- **WHAT NEEDS TO BE DONE**:
Set down exactly, from the records below, the line with "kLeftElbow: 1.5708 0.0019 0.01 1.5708" through the line with "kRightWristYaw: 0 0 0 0", and nothing else.

- **SUPPLIED MATERIAL**:

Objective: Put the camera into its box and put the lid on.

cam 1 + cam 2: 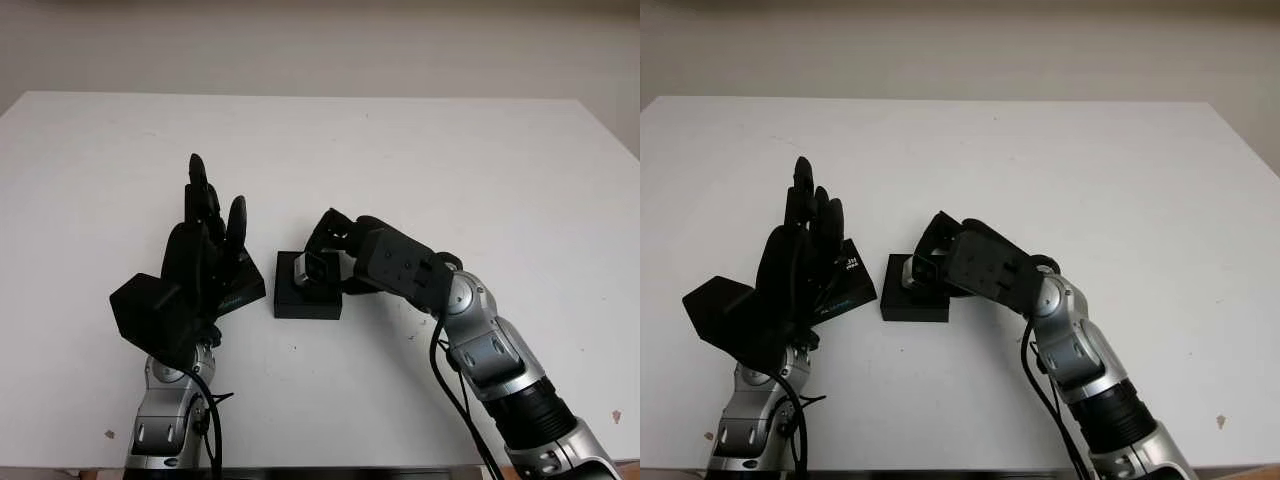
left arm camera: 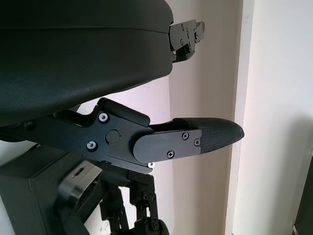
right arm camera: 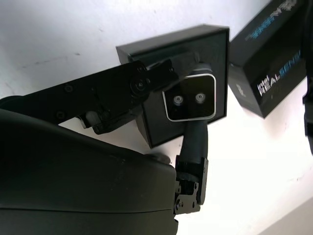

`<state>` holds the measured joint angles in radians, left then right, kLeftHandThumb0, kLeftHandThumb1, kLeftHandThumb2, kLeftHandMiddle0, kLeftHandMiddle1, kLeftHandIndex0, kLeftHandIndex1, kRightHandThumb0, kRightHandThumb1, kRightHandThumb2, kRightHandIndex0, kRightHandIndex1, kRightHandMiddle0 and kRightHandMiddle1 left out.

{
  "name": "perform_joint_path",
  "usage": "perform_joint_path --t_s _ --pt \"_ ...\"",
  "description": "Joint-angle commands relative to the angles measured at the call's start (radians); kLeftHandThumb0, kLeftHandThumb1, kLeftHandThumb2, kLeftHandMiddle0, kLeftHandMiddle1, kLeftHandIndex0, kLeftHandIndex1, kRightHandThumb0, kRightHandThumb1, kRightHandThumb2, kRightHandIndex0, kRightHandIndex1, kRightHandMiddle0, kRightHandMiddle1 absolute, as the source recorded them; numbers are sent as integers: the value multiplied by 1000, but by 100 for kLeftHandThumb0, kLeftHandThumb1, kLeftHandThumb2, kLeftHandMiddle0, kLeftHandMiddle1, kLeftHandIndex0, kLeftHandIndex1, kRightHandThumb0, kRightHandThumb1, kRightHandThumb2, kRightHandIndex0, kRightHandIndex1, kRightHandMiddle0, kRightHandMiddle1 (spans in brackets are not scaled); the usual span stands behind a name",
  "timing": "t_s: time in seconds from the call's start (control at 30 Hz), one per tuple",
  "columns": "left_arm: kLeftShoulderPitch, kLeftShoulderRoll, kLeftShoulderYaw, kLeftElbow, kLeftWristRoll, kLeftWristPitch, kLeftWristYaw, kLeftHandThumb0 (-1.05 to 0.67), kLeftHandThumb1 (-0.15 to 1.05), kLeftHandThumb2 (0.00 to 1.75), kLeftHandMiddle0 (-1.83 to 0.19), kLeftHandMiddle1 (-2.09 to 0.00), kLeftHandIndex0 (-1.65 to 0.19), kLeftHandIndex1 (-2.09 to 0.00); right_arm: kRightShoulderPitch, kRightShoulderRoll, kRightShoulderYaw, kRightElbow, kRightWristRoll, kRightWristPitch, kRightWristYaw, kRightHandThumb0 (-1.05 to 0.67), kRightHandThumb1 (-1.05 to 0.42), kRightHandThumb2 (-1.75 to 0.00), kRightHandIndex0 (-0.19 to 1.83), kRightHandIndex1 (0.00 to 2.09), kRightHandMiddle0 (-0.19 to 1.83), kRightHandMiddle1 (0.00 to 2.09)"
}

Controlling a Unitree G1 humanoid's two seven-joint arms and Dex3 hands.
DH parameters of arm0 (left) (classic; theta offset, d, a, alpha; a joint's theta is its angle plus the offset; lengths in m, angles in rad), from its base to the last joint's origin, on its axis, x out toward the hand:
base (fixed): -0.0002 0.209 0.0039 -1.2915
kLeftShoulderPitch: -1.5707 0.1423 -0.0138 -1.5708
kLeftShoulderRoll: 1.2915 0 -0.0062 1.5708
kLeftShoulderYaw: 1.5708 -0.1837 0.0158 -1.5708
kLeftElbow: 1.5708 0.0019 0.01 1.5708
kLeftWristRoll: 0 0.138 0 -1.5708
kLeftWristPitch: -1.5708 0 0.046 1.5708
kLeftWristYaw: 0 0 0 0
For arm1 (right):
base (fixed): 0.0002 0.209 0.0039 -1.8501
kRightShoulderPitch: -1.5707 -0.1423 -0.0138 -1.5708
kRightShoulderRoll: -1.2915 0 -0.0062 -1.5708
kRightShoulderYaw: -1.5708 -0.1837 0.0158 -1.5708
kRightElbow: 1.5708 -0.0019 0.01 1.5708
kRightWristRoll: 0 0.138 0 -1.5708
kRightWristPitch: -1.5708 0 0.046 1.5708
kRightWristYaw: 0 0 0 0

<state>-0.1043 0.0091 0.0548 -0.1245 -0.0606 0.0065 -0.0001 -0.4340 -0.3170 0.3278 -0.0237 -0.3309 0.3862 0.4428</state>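
right hand [image 1: 335, 262] fingers clamped on camera [image 3: 190, 98], over box [image 1: 308, 300] to drop it in | left hand [image 1: 205, 245] open beside lid [image 1: 845, 280], waiting

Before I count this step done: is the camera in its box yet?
Not fully. The right hand holds the camera just over the open box, fingers around it. The lid lies beside the box. The open left hand is raised near it.
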Motion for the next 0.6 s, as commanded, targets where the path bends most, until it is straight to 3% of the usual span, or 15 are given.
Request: perform_joint_path --t_s 0.0,0.57 --pt "5 -3 0 -9 -3 -3 1 -73 105 51 19 0 19 0 13 -18 -4 6 0 -22 4 -55 -93 -5 3 3 -8 105" --pt "10 -6 1 -11 -3 2 0 -74 105 50 19 0 19 -1 27 -14 -35 38 26 -130 -18 -53 -90 -5 4 6 -9 97"
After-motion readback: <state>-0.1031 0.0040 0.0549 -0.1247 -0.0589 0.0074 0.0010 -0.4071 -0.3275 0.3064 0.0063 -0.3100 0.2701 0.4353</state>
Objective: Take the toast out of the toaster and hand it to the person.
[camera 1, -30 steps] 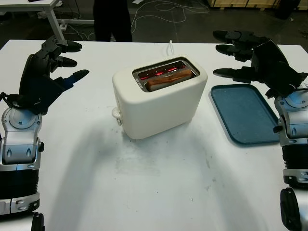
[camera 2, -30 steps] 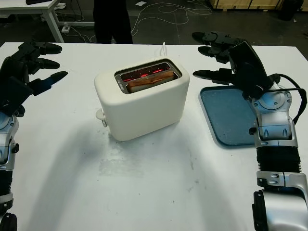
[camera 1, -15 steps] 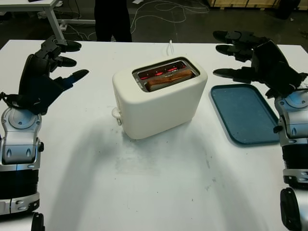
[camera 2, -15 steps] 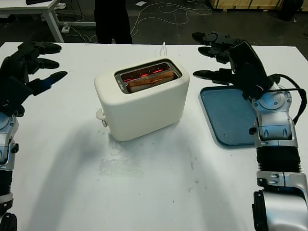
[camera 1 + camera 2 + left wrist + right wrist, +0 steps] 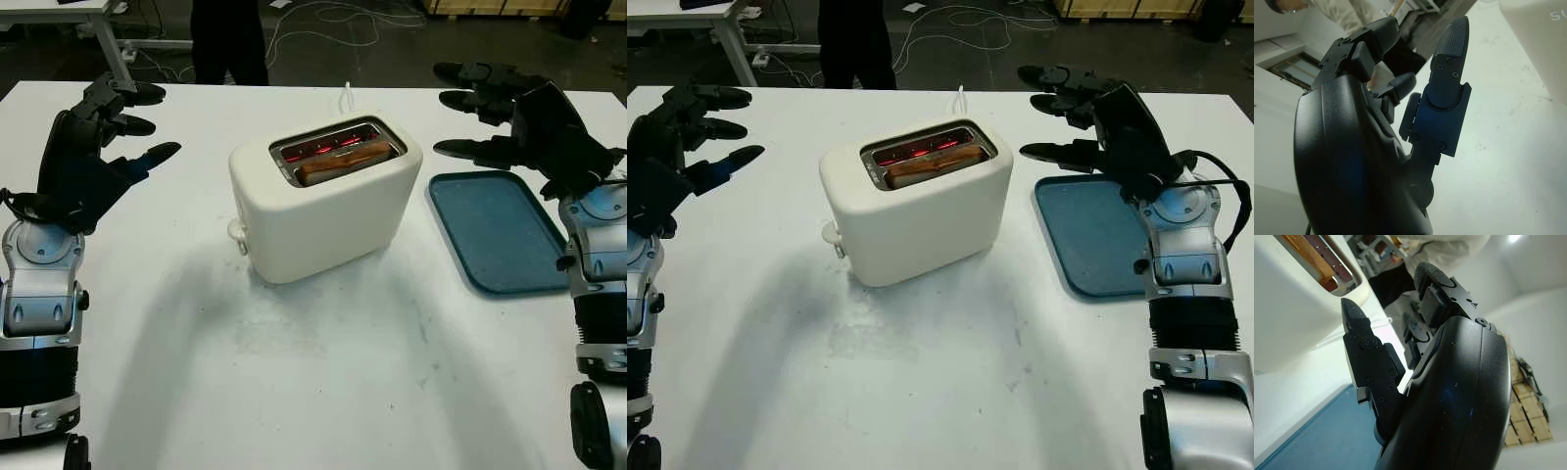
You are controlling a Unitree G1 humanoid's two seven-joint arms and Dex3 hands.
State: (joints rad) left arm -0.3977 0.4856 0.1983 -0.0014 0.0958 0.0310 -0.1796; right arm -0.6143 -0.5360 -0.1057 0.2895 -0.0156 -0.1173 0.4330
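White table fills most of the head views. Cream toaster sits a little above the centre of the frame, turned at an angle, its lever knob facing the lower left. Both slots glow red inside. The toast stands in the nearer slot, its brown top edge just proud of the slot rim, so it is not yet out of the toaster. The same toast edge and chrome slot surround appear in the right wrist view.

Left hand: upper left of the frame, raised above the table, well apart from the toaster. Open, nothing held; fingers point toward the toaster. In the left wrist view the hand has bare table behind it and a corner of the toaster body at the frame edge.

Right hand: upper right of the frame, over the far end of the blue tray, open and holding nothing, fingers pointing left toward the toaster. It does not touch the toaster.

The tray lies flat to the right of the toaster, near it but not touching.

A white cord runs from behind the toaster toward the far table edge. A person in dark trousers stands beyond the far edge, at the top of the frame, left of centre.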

- **RESULT FOR THIS EXERCISE**:
kLeftElbow: 1.5708 0.0019 0.01 1.5708
kLeftWristRoll: 0 0.138 0 -1.5708
kLeftWristPitch: -1.5708 0 0.046 1.5708
kLeftWristYaw: 0 0 0 0
For arm1 (right):
base (fixed): 0.0002 0.209 0.0039 -1.8501
kRightShoulderPitch: -1.5707 -0.1423 -0.0138 -1.5708
kRightShoulderRoll: -1.2915 0 -0.0062 -1.5708
kRightShoulderYaw: -1.5708 -0.1837 0.0158 -1.5708
kRightElbow: 1.5708 -0.0019 0.01 1.5708
kRightWristRoll: 0 0.138 0 -1.5708
kRightWristPitch: -1.5708 0 0.046 1.5708
kRightWristYaw: 0 0 0 0

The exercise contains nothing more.